An operation 202 may include receiving audio information including audio signals. The audio signals convey sounds that may represent words spoken by a user. Operation 202 may be performed by one or more hardware processors configured by machine-readable instructions including a component that is the same as or similar to information receiving component 110, in accordance with one or more implementations.
An operation 204 may include effectuating an acoustic model to determine one or more phonemes based on the audio signals. Electronic storage may store the acoustic model and a decoder. The acoustic model may be trained to determine and store statistical representations for a plurality of sounds utter by users. Individual ones of the statistical representations may be associated with a phoneme. The decoder may be configured to determine an output transcript based on the statistical representations. Operation 204 may be performed by one or more hardware processors configured by machine-readable instructions including a component that is the same as or similar to model effectuation component 112, in accordance with one or more implementations.

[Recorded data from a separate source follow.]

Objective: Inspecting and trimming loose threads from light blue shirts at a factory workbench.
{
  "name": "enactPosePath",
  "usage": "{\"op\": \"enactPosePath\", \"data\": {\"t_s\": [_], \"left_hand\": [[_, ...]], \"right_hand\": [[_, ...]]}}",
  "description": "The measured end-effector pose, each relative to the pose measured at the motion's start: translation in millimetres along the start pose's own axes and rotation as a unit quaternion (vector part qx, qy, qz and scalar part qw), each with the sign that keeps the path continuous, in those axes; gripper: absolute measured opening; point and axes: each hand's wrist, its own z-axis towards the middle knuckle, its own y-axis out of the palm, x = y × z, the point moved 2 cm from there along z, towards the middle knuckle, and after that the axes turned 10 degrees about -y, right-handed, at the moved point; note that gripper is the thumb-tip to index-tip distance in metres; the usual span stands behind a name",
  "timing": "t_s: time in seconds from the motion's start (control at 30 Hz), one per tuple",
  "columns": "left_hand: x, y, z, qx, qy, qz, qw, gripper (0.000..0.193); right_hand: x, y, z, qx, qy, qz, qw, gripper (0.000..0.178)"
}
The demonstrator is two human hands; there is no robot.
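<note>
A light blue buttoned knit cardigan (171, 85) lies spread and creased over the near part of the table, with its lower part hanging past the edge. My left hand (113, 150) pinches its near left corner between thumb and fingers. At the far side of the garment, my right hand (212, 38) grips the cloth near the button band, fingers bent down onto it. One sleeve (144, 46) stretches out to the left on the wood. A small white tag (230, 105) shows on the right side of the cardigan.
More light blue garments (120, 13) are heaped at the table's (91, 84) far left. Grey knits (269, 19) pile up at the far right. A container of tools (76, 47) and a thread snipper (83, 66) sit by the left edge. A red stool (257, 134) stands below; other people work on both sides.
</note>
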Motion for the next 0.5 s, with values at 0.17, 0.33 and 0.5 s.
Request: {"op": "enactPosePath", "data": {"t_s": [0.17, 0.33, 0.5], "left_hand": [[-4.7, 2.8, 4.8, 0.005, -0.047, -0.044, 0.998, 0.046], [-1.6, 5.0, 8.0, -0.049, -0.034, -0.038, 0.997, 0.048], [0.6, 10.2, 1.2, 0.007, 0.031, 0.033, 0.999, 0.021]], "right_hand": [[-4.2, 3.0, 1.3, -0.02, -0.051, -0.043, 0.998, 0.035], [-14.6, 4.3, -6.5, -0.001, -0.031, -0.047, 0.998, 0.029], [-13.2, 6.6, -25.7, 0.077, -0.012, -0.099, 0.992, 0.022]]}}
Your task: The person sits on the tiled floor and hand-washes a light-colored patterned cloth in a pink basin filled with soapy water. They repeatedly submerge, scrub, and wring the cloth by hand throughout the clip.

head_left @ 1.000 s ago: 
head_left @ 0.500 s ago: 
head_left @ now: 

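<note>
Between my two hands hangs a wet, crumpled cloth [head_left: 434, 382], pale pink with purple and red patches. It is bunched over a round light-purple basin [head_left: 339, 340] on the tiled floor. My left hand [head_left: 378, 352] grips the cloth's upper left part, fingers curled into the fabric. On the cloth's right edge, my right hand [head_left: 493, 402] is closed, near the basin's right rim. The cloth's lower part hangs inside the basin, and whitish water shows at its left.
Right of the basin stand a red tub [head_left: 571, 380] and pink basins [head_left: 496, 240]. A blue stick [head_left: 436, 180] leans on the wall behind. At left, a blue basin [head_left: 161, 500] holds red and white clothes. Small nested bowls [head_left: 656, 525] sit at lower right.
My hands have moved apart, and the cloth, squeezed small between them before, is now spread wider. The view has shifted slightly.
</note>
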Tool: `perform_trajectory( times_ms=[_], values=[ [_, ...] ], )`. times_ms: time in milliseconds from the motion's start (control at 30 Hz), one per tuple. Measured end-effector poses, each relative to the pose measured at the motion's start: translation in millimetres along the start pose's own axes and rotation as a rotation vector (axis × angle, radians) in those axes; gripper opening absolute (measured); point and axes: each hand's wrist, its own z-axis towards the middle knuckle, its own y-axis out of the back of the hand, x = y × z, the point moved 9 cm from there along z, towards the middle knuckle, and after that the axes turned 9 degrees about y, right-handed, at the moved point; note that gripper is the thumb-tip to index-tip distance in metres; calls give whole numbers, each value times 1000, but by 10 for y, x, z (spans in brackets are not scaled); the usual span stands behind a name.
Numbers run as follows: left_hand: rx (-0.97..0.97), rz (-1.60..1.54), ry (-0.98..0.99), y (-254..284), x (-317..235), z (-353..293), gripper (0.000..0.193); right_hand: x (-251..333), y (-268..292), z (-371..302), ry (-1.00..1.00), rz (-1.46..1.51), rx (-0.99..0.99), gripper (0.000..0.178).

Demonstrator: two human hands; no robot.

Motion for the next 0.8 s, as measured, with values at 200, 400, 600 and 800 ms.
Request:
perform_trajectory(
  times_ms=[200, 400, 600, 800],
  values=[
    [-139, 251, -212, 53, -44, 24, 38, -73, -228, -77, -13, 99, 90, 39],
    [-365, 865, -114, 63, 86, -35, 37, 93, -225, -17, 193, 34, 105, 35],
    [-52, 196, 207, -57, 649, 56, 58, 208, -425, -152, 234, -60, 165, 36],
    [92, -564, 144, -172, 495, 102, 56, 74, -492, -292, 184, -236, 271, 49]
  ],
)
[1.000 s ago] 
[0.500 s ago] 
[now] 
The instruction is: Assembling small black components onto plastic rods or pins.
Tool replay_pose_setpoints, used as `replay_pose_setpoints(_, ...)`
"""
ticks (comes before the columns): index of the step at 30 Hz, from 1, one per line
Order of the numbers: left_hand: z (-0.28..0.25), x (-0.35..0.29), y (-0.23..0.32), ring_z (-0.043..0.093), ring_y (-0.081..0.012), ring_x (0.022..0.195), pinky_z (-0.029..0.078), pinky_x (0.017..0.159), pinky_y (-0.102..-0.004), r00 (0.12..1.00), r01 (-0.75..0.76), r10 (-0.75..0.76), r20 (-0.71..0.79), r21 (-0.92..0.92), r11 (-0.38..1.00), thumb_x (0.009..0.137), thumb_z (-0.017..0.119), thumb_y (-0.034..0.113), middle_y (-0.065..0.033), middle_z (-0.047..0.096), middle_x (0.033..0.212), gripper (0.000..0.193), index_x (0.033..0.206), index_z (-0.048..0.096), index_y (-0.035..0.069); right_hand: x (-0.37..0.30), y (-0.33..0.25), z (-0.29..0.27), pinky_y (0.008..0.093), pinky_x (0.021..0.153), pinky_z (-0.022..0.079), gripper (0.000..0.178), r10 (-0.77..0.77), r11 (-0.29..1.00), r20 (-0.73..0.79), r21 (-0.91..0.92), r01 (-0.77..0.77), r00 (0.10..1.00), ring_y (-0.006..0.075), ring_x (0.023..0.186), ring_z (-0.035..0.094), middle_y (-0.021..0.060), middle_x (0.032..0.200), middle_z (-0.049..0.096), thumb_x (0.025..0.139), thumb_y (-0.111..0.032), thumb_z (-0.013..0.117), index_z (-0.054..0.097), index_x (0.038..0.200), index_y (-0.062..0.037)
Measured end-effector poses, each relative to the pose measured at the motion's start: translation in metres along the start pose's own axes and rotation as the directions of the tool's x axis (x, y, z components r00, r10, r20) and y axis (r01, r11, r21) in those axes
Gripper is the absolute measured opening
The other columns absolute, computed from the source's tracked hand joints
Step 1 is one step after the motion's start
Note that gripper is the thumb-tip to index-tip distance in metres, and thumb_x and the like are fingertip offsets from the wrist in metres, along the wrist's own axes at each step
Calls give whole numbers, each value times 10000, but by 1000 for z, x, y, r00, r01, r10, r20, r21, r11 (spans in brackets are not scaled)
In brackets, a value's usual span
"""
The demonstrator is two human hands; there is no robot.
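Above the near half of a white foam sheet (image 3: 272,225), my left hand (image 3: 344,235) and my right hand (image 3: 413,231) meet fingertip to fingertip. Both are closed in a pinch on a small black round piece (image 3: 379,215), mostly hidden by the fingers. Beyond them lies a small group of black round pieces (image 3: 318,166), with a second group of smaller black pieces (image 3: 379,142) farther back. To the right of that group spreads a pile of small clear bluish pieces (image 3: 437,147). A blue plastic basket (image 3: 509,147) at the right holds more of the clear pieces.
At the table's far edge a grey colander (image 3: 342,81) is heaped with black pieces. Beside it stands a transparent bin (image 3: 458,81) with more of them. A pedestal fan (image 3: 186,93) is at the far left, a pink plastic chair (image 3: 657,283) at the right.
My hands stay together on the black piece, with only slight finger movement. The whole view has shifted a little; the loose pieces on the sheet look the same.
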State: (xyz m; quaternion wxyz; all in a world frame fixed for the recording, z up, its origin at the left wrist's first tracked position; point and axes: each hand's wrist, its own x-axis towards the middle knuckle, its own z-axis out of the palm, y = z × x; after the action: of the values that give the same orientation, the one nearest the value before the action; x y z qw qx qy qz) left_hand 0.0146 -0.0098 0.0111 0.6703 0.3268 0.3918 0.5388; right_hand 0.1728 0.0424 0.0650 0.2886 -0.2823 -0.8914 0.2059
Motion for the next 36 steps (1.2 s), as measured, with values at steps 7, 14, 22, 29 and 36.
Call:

An operation 206 may include obtaining the corresponding one or more statistical representations for the one or more phonemes as defined by the acoustic model. Operation 206 may be performed by one or more hardware processors configured by machine-readable instructions including a component that is the same as or similar to model effectuation component 112, in accordance with one or more implementations.
An operation 208 may include effectuating the decoder to determine a first output transcript for the audio information based on the statistical representations. Operation 208 may be performed by one or more hardware processors configured by machine-readable instructions including a component that is the same as or similar to decoder effectuation component 116, in accordance with one or more implementations.
Although the present technology has been described in detail for the purpose of illustration based on what is currently considered to be the most practical and preferred implementations, it is to be understood that such detail is solely for that purpose and that the technology is not limited to the disclosed implementations, but, on the contrary, is intended to cover modifications and equivalent arrangements that are within the spirit and scope of the appended claims. For example, it is to be understood that the present technology contemplates that, to the extent possible, one or more features of any implementation can be combined with one or more features of any other implementation.